If it were my kettle - I'd be taking an angle grinder to it and cutting the top completely off so you have straight sides and a "full width" opening. I'm pretty sure this is mentioned a few times in the "BIAB Guide" thread. Knocking the top off will be a lot easier than cutting a hole anyway.

Keep the bit you cut off nice and neat, then it will sit on there with your lid on it anyway. A couple of tabs welded/riveted/screwed to the sides of the top bit will stop it sliding off

But hell, you have a conversion already - give it a whirl and see what you think before you go chopping it up again.

TB


----------



## Cocko (1/9/08)

Thirsty Boy said:


> hmmm - MVZOOM is obviously making it work, but I've seen two different brewers use a keg conversion like that and IMHO its not so great. Oh yeah, it works, but its messy. When you pull the bag, it "squeezes" out through the hole and a lot of wort spills down the sides. Its also not so easy to pull the bag out if you haven't rigged up a skyhook or something.
> 
> If it were my kettle - I'd be taking an angle grinder to it and cutting the top completely off so you have straight sides and a "full width" opening. I'm pretty sure this is mentioned a few times in the "BIAB Guide" thread. Knocking the top off will be a lot easier than cutting a hole anyway.
> 
> ...



Thanks TB, I am thinking a string to one of the bottom corners to use to angle the bottom on lifting will be what I try first. And yes, Sky hook is fitted!

Yeah, the conversion is done, tap fitted and it took ALOT of cleaning and rinsing to get the metal fibres out the first time.... I hope I don't have to go through that again  

I have another keg waiting to be my HLT in the future.... So if worse come to worse, I will start again with that and come in from side on the cut! Tap is weldless so a simple swap over there....

Any way, I'm going in - wish me luck!

Cheers again all

Cocko!


----------



## mitto68 (2/9/08)

Let me know how you go cocko, i have the exact same vessel and i am in the process of setting up a biab "system" at the moment. i'm going all electric and have just finished welding up my stand complete with swivelling hoist above my vessel.

cheers,
mick.


----------



## Thirsty Boy (2/9/08)

You really will be better off with the fully open top - you might get away with the other, but its just not as good. If you have a welder, then knock the top off completely and just weld some little tabs on it and use it as a lid.

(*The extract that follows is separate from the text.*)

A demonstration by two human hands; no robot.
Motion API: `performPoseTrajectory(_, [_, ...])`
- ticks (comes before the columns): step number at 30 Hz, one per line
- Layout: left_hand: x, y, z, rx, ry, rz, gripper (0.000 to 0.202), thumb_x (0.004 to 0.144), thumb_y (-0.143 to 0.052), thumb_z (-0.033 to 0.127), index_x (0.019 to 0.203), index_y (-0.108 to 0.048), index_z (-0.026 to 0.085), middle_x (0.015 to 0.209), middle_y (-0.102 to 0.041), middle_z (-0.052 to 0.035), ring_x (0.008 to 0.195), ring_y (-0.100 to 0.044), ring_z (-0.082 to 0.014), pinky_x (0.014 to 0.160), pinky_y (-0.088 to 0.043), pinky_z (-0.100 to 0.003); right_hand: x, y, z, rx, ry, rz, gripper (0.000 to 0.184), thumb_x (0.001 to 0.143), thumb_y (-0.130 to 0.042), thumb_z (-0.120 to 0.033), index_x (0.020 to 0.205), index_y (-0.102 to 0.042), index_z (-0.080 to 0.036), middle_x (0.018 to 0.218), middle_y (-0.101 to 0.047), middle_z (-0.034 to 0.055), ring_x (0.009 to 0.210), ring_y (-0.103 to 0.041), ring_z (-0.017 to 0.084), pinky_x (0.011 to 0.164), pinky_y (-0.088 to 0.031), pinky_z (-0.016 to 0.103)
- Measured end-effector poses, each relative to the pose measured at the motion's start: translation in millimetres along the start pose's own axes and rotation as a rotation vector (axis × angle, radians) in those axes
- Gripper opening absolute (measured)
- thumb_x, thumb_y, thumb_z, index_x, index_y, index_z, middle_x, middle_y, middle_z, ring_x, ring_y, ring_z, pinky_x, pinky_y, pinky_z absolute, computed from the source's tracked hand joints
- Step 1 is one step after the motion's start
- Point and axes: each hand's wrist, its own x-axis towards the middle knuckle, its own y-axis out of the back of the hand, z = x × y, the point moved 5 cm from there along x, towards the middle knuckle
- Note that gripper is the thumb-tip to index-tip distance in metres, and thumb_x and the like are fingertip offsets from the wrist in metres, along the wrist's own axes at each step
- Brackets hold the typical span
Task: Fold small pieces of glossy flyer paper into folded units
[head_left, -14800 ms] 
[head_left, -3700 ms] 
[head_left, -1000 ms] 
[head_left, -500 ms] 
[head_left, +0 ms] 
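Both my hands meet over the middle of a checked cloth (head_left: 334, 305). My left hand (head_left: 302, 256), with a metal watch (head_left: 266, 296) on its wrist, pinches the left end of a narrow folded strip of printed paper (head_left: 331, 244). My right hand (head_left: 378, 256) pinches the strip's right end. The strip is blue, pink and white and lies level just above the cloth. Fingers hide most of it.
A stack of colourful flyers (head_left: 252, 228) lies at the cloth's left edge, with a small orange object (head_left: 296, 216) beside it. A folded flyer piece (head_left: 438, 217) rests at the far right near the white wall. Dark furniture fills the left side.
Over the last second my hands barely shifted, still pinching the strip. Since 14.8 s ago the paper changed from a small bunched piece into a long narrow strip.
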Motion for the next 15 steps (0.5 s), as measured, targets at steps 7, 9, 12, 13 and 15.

I am very interested in your stand though - love to see some pictures. Nice to see the occasional person going BiaB who obviously has the resources to go traditional, but chose the other option


----------



## Cocko (2/9/08)

Thirsty Boy said:


> You really will be better off with the fully open top - you might get away with the other, but its just not as good. If you have a welder, then knock the top off completely and just weld some little tabs on it and use it as a lid.
> 
> I am very interested in your stand though - love to see some pictures. Nice to see the occasional person going BiaB who obviously has the resources to go traditional, but chose the other option



I don't have access to a welder at all, trust me I have asked everyone I know... even people I don't! :blink: 

This is how I see it, I will give it a go as is; it may be a little painful to get the bag out safely but will be taking extreme precaution - bag is designed to help in lifting out of 'this vessel'!!

But what is it, a couple of minutes of pain to manoeuvre bag out through top. AS Opposed to another couple of hours and money, on cutting blades, to get the top open!!

So I will go with the couple of minutes first and if it fails go with the later....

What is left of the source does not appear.